Microbialites are the most abundant macrofossils of the Precambrian. Decline in microbialite abundance and diversity during the terminal Proterozoic and early Phanerozoic is commonly attributed to the concurrent radiation of burrowing and grazing metazoans (e.g. Awramik, 1971). Similarly, the apparent resurgence of microbialites in the wake of Paleozoic and Mesozoic mass extinctions (e.g. Sheehan and Harris, 2004) is frequently linked to drastic declines in the diversity and abundance of metazoan reefal communities. However, it has become increasing clear that microbialites are relatively common in modern shallow, normal marine carbonate environments—foremost the Bahamas. For the first time, we present data, collected from the Exuma Cays, the Bahamas, systematically characterizing the relationship between framework-building cyanobacteria, microbialite fabrics, and microbialite-associated metazoan abundance and diversity.
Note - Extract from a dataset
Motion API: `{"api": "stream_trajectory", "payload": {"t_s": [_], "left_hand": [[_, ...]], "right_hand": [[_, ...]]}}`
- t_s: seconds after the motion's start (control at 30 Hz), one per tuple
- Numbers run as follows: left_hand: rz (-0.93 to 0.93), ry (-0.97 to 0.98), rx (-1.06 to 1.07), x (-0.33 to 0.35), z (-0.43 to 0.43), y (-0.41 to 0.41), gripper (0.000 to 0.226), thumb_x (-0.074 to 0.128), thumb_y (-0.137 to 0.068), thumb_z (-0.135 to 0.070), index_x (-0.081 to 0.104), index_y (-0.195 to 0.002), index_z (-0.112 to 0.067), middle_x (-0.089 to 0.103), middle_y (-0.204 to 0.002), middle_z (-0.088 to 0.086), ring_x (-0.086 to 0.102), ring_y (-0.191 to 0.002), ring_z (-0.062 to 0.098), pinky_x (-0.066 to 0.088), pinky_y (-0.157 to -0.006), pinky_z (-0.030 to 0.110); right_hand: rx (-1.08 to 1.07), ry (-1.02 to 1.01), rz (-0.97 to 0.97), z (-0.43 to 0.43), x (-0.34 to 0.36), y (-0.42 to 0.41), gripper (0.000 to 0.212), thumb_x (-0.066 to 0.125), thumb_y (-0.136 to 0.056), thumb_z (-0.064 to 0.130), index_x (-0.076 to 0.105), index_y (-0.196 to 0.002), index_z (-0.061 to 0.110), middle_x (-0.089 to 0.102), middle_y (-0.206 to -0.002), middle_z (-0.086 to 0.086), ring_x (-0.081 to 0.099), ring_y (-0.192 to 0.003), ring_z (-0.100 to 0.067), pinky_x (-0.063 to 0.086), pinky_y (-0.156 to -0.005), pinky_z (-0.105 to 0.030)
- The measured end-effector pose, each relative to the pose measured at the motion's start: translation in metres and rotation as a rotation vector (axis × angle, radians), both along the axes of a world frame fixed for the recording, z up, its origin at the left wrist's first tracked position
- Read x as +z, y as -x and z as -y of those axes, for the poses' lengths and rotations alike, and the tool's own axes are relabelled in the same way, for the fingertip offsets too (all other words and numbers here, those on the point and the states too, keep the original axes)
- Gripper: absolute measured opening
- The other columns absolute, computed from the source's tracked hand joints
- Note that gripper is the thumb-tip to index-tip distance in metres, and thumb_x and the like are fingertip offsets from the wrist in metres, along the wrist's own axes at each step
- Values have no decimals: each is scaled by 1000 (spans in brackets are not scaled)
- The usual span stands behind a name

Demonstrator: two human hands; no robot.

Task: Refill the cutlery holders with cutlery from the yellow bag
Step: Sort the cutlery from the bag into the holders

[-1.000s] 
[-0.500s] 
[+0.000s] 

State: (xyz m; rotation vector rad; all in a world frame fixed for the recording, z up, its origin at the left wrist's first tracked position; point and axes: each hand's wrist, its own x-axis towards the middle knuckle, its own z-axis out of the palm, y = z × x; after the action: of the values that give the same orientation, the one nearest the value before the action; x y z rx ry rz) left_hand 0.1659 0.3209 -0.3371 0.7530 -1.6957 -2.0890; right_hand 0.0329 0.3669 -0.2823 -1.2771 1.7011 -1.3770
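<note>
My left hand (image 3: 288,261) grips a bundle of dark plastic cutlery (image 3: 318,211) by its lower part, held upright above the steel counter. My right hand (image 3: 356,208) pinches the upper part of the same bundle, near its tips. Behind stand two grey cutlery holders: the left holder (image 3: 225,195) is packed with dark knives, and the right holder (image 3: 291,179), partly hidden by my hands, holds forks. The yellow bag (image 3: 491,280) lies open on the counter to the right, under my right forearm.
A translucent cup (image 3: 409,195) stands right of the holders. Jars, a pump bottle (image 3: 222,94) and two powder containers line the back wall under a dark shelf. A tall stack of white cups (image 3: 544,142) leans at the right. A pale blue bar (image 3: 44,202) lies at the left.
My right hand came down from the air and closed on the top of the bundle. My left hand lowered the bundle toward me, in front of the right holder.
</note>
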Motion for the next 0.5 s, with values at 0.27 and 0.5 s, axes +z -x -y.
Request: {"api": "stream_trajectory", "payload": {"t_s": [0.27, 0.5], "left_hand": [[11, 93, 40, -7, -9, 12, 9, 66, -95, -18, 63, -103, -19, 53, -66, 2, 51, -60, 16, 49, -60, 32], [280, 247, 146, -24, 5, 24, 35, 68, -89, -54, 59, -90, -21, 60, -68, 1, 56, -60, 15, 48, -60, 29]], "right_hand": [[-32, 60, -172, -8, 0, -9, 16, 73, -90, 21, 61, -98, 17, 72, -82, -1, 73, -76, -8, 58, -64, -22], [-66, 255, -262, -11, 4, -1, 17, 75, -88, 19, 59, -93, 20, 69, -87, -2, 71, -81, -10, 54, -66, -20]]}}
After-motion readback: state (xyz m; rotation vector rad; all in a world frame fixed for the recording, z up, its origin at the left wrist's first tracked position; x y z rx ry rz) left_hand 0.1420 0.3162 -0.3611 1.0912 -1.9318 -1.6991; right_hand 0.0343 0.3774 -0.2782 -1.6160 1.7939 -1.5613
We document the coexistence of mutually thriving microbialite and infaunal metazoan communities and demonstrate that the predominant control upon both microbialite fabric and metazoan community structure is microbial mat type; i.e. the community of cyanobacterial framework-builders. The manner in which metazoan diversity and abundance influence the formation, early diagenesis and preservation of modern microbialite fabrics holds important implications for our understanding of both modern and ancient microbialites. Moreover, these findings necessitate that we rethink prevalent interpretations attributing end-Proterozoic declines and Phanerozoic fluctuations of microbialites to metazoan-mediated exclusion.